• **EXERCISE DESCRIPTION**:
Would you repeat the listing below verbatim and drop the images?

________________________________________

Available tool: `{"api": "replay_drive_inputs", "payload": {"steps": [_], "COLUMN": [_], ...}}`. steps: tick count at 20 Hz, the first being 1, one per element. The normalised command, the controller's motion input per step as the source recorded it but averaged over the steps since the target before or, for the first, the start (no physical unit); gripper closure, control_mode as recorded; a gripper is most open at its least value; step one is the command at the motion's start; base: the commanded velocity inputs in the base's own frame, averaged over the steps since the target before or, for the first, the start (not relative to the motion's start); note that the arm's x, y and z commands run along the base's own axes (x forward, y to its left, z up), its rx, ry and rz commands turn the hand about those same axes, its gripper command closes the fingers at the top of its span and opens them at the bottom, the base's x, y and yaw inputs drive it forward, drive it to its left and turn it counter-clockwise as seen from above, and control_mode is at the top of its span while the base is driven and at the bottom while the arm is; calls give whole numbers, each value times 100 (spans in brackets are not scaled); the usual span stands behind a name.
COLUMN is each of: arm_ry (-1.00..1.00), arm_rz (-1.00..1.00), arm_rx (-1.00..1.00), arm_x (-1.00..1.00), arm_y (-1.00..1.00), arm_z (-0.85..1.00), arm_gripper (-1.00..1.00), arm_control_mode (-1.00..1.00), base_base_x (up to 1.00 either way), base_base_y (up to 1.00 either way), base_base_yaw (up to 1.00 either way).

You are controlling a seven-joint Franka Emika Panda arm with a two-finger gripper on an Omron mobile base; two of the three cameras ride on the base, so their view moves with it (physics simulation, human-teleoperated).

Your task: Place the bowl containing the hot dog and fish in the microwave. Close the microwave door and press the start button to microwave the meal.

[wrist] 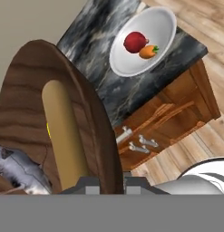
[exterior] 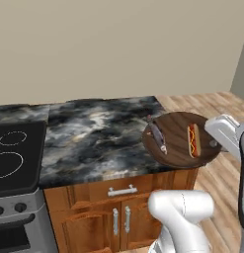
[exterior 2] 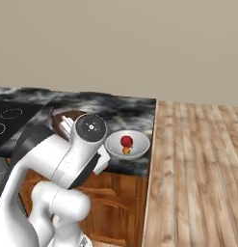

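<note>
The dark-brown bowl (exterior: 177, 129) hangs tilted over the right end of the marble counter (exterior: 94, 133), partly past its edge. In it lie the grey fish (exterior: 158, 136) and the hot dog (exterior: 193, 141). My gripper (exterior: 213, 144) is shut on the bowl's right rim. In the hand view the bowl (wrist: 22, 99) stands on edge with its rim pinched in my gripper (wrist: 112, 185); the hot dog's bun (wrist: 63, 136) and the fish (wrist: 20, 170) lie against its inside. In the right base view my arm hides most of the bowl. The microwave and its door are out of view.
A white plate (exterior 2: 135, 145) with a red fruit and a carrot piece sits at the counter's right end, also below the bowl in the hand view (wrist: 131, 61). A black cooktop (exterior: 15, 153) lies at the left. Wooden cabinets (exterior: 121, 217) are below, and plank floor (exterior 2: 197, 169) to the right.
</note>
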Motion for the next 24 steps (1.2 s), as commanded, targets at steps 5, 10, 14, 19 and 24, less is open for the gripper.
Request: {"api": "replay_drive_inputs", "payload": {"steps": [5,10,14,19,24], "arm_ry": [0,0,0,0,0], "arm_rz": [0,0,0,0,0], "arm_rx": [0,0,0,0,0], "arm_x": [0,0,0,0,0], "arm_y": [0,0,0,0,0], "arm_z": [0,0,0,0,0], "arm_gripper": [100,100,100,100,100], "arm_control_mode": [100,100,100,100,100], "base_base_x": [-36,-6,0,23,44], "base_base_y": [-40,-62,-84,-97,-70], "base_base_yaw": [-35,-57,-55,-50,-45]}}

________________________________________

• **THE COMPLETED TASK**:
Available tool: `{"api": "replay_drive_inputs", "payload": {"steps": [_], "COLUMN": [_], ...}}`. steps: tick count at 20 Hz, the first being 1, one per element. The normalised command, the controller's motion input per step as the source recorded it but averaged over the steps since the target before or, for the first, the start (no physical unit); gripper closure, control_mode as recorded; a gripper is most open at its least value; step one is the command at the motion's start; base: the commanded velocity inputs in the base's own frame, averaged over the steps since the target before or, for the first, the start (not relative to the motion's start); note that the arm's x, y and z commands run along the base's own axes (x forward, y to its left, z up), its rx, ry and rz commands turn the hand about those same axes, its gripper command closes the fingers at the top of its span and opens them at the bottom, the base's x, y and yaw inputs drive it forward, drive it to its left and turn it counter-clockwise as seen from above, and control_mode is at the top of its span while the base is driven and at the bottom while the arm is; calls give whole numbers, each value times 100 (spans in brackets are not scaled); the usual span stands behind a name.
COLUMN is each of: arm_ry (-1.00..1.00), arm_rz (-1.00..1.00), arm_rx (-1.00..1.00), arm_x (-1.00..1.00), arm_y (-1.00..1.00), arm_z (-0.85..1.00), arm_gripper (-1.00..1.00), arm_control_mode (-1.00..1.00), base_base_x (up to 1.00 either way), base_base_y (up to 1.00 either way), base_base_yaw (up to 1.00 either way).

You are controlling a seven-joint Franka Emika Panda arm with a two-finger gripper on an Omron mobile base; two of the three cameras ride on the base, so their view moves with it (physics simulation, human-teleoperated).

Your task: Place the bowl containing the hot dog and fish in the microwave. Close the microwave door and press the start button to microwave the meal.

[wrist] 
[exterior] 
[exterior 2] 

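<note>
The dark-brown bowl (exterior: 177, 129) hangs tilted over the right end of the marble counter (exterior: 94, 133), partly past its edge. In it lie the grey fish (exterior: 158, 136) and the hot dog (exterior: 193, 141). My gripper (exterior: 213, 144) is shut on the bowl's right rim. In the hand view the bowl (wrist: 22, 99) stands on edge with its rim pinched in my gripper (wrist: 112, 185); the hot dog's bun (wrist: 63, 136) and the fish (wrist: 20, 170) lie against its inside. In the right base view my arm hides most of the bowl. The microwave and its door are out of view.
A white plate (exterior 2: 135, 145) with a red fruit and a carrot piece sits at the counter's right end, also below the bowl in the hand view (wrist: 131, 61). A black cooktop (exterior: 15, 153) lies at the left. Wooden cabinets (exterior: 121, 217) are below, and plank floor (exterior 2: 197, 169) to the right.
</note>
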Motion for the next 24 steps (1.2 s), as commanded, targets at steps 5, 10, 14, 19 and 24, less is open for the gripper.
Request: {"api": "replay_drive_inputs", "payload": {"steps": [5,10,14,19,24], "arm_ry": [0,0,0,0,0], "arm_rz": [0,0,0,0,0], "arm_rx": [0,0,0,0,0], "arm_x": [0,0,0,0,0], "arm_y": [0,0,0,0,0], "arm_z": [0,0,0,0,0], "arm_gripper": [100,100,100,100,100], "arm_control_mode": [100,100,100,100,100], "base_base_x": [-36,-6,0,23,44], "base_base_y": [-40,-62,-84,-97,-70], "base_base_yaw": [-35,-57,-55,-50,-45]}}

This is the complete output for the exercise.